We recently spent an extraordinary evening at the Gemological Institute of America (GIA)...
You may have seen my announcement recently the Patrick Dreher from the Gem Carving Dynasty from Germany would be speaking at GIA! ...well we didn't hesitate!
A Little History
The undeniable Gem Carving capital of the world is Idar Oberstein and I think that many of us are aware of several of the Gem Artists and Styles that have come from that region. Most have heard of the Munsteiner family and in particular Bernd Munsteiner who is the artist behind the Dom Pedro Aquamarine (14 inches tall and weighs 10,363 carats) in the Smithsonian...
|Photo via GIA website|
Patrick Dreher is the 5th generation carver in his family from a region that is the soul of Gem Cutting and Carving - Idar Oberstein has a 500 year legacy....
Seen at the Scene
The evening started in the Main Lobby at GIA where the Dreher pieces had been beautifully displayed in the cases at the far side of the room, Food and Drink Serving Station behind the Reception Desk and tables filled the center.
- The Larsen Family - Bill, Jeanne, their sons with their significant others....the evening was made possible due to their generous loan of the Carvings on display from the personal Collection of Bill & Jeanne Larsen.
- Harold & Erica Van Pelt - two of the best gem and mineral photographers in the world. Few know that for the last 35 years Harold Van Pelt has perfected an extraordinary gem carving technique (a piece of Harold's is currently on display at GIA).

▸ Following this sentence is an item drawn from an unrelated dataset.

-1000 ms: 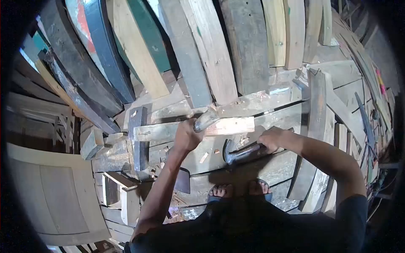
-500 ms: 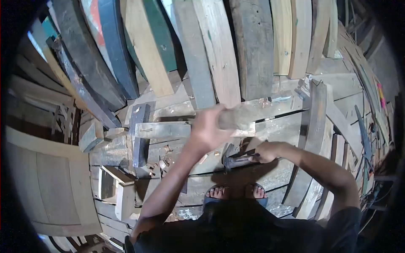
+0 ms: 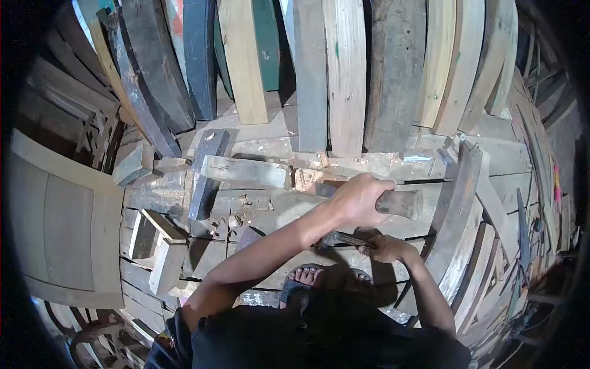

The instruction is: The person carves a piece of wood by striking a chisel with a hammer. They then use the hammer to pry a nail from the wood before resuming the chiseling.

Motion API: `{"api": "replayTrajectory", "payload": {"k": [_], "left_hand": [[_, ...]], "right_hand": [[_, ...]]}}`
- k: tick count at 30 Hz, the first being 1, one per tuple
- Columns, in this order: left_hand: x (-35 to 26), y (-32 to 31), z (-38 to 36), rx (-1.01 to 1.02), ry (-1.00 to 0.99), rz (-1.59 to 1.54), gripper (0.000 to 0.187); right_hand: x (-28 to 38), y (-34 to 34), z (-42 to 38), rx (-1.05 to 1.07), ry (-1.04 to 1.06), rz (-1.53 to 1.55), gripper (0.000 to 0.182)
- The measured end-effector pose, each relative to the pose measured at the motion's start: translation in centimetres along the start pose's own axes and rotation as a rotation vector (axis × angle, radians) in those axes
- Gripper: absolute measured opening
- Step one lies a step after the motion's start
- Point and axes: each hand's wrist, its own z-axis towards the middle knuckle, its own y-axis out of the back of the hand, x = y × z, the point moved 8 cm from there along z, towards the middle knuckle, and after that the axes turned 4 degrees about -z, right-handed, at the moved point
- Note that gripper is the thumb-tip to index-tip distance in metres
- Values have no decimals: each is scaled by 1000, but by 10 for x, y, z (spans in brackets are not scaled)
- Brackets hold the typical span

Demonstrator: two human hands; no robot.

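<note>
My left hand (image 3: 362,200) is closed around a short greyish wooden block (image 3: 402,204), whose blunt end sticks out to the right. Below it, my right hand (image 3: 386,248) grips a dark hammer-like tool (image 3: 347,238), its head pointing left above my feet. A pale beam (image 3: 246,172) lies across a dark wooden piece (image 3: 206,184) on the floor. Beside the beam's right end is a freshly chipped, orange-toned piece of wood (image 3: 307,180), partly hidden toward my left hand.
Upright planks (image 3: 347,80) line the far side. Long timbers (image 3: 458,209) lie at the right. A small wooden frame (image 3: 169,261) stands at the lower left, near a panelled wooden piece (image 3: 67,215). Wood chips (image 3: 236,220) are scattered on the plank floor. My sandalled feet (image 3: 307,275) are close by.
My left hand has moved right and down with the wooden block, uncovering the chipped wood. My right hand and the tool are slightly lower, and the view has shifted.
</note>
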Motion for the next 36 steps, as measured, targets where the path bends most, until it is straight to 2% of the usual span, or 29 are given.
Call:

- Meg Berry, of MegaGem, Multi-Award Winning Gem Cutter, formerly with Pala International
- Robert Weldon, Manager of Photography and Visual Communications at GIA
- Blair Beavers with the Pearl Guide and Graduate Gemologist
Meeting the Artist
We asked to move to a room that GIA often uses for presentations, seminars and symposiums...and in true GIA style the room was perfectly appointed so that everyone could see the detailed carvings and techniques as they were described.

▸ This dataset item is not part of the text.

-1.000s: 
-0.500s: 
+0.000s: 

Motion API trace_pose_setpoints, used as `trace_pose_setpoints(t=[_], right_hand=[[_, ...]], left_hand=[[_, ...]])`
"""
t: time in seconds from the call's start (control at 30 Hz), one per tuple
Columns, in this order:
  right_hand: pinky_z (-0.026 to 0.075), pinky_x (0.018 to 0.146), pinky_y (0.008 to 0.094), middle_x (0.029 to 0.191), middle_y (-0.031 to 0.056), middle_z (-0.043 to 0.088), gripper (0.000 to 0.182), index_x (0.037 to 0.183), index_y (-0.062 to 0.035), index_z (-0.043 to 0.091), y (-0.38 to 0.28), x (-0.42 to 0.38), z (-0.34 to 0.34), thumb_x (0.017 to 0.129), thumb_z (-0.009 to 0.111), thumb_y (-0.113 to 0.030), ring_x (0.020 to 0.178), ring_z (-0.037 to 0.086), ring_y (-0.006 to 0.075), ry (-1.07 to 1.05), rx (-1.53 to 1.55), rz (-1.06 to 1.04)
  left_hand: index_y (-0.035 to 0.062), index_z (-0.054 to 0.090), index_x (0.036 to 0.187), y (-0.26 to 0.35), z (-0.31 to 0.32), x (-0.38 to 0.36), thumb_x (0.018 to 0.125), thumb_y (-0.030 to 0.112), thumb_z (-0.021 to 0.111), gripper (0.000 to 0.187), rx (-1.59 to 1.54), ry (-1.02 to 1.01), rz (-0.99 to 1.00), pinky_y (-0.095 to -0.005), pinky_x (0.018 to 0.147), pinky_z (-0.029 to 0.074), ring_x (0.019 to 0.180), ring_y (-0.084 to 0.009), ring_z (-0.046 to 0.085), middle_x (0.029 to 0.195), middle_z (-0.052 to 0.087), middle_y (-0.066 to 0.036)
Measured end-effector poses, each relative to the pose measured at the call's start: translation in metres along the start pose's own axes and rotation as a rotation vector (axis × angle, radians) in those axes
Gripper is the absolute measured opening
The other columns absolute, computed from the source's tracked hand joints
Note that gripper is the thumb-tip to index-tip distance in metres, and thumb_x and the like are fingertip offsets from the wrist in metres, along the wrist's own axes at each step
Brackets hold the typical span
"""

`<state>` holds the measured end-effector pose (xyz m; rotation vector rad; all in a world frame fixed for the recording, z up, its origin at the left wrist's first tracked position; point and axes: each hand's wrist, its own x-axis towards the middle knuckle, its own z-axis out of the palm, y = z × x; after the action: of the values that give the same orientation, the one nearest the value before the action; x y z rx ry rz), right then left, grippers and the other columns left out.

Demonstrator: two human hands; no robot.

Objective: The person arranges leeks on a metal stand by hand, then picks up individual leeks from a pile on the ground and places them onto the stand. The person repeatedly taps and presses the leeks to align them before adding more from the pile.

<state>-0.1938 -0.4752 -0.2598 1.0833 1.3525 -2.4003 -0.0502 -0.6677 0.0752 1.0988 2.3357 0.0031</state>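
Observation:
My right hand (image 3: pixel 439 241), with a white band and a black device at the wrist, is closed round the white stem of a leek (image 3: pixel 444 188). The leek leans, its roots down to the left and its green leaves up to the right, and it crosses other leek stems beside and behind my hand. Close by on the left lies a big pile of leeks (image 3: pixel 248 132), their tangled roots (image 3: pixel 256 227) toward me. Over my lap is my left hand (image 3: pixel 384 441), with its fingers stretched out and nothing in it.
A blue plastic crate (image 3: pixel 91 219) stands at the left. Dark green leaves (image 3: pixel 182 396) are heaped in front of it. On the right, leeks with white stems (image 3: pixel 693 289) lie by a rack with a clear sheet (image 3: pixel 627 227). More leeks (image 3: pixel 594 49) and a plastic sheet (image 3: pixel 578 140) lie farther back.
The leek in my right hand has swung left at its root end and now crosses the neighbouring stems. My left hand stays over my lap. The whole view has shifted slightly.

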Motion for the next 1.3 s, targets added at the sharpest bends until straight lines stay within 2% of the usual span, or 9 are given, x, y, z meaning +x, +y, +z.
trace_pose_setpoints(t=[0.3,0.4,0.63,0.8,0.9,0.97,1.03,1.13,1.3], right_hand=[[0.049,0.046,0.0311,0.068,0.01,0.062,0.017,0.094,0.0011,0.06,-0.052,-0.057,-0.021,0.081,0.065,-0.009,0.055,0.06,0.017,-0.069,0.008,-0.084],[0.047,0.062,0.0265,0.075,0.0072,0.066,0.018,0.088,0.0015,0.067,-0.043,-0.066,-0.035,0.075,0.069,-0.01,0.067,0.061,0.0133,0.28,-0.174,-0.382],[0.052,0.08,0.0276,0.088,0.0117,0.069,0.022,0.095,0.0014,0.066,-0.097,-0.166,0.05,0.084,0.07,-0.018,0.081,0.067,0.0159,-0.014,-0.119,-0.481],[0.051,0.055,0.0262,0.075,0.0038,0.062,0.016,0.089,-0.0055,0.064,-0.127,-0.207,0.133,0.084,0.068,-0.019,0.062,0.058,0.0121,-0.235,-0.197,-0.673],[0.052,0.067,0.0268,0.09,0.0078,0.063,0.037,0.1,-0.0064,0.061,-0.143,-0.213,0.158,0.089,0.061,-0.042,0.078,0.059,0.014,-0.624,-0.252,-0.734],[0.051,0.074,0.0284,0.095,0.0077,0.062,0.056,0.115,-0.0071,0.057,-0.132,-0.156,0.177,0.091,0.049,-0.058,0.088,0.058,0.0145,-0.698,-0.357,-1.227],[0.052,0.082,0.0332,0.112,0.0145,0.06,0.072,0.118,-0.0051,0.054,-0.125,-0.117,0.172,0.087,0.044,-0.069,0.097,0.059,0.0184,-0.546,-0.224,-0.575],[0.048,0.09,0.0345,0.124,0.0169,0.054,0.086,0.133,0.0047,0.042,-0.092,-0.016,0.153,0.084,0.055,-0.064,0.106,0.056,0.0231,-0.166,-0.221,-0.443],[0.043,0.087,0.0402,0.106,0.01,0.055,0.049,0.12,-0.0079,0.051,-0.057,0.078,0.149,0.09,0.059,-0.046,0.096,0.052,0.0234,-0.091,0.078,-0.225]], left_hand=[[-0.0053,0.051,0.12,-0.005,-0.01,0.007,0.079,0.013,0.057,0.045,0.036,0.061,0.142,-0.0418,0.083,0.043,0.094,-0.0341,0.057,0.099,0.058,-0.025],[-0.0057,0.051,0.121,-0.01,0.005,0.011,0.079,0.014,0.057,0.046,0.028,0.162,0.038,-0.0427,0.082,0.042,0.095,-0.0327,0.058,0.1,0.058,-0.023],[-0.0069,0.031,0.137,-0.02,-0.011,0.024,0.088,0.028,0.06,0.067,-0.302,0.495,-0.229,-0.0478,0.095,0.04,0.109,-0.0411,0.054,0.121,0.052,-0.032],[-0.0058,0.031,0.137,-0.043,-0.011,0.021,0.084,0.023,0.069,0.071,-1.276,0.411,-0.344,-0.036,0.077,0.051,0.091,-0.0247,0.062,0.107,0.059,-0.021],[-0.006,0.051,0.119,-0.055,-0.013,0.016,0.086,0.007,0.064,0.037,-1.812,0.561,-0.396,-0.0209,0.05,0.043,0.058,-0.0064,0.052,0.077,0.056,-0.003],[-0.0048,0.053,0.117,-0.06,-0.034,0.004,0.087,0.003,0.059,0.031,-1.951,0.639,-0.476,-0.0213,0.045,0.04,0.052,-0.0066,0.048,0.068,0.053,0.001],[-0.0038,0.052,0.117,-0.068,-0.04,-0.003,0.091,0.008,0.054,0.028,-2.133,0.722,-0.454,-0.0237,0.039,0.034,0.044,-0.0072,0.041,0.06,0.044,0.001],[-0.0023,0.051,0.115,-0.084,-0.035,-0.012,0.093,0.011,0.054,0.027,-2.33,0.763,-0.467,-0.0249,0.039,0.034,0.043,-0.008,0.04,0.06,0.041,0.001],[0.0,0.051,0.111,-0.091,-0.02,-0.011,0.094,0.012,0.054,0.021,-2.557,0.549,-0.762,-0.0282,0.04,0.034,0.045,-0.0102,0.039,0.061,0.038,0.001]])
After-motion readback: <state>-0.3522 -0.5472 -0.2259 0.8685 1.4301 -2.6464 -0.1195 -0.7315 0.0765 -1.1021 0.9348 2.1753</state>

Mr. Dreher spoke beautiful English and started with a brief overview of the 500 year gem cutting tradition of Idar-Oberstein, and wove his family's role throughout. It was fabulous hearing about the distinction between assembled pieces made from multiple gems and pieced together and the Dreher trademark use of a single piece of gem rough.
At one point he described his carving technique which would have been lost on most of those in attendance if it weren't for the multiple viewing screens throughout the room.
We then adjourned to the Lobby for Coffee & Dessert.
Thank you GIA, Patrick Dreher and the Larsen Family for the lovely evening, good company and yet another fabulous learning experience.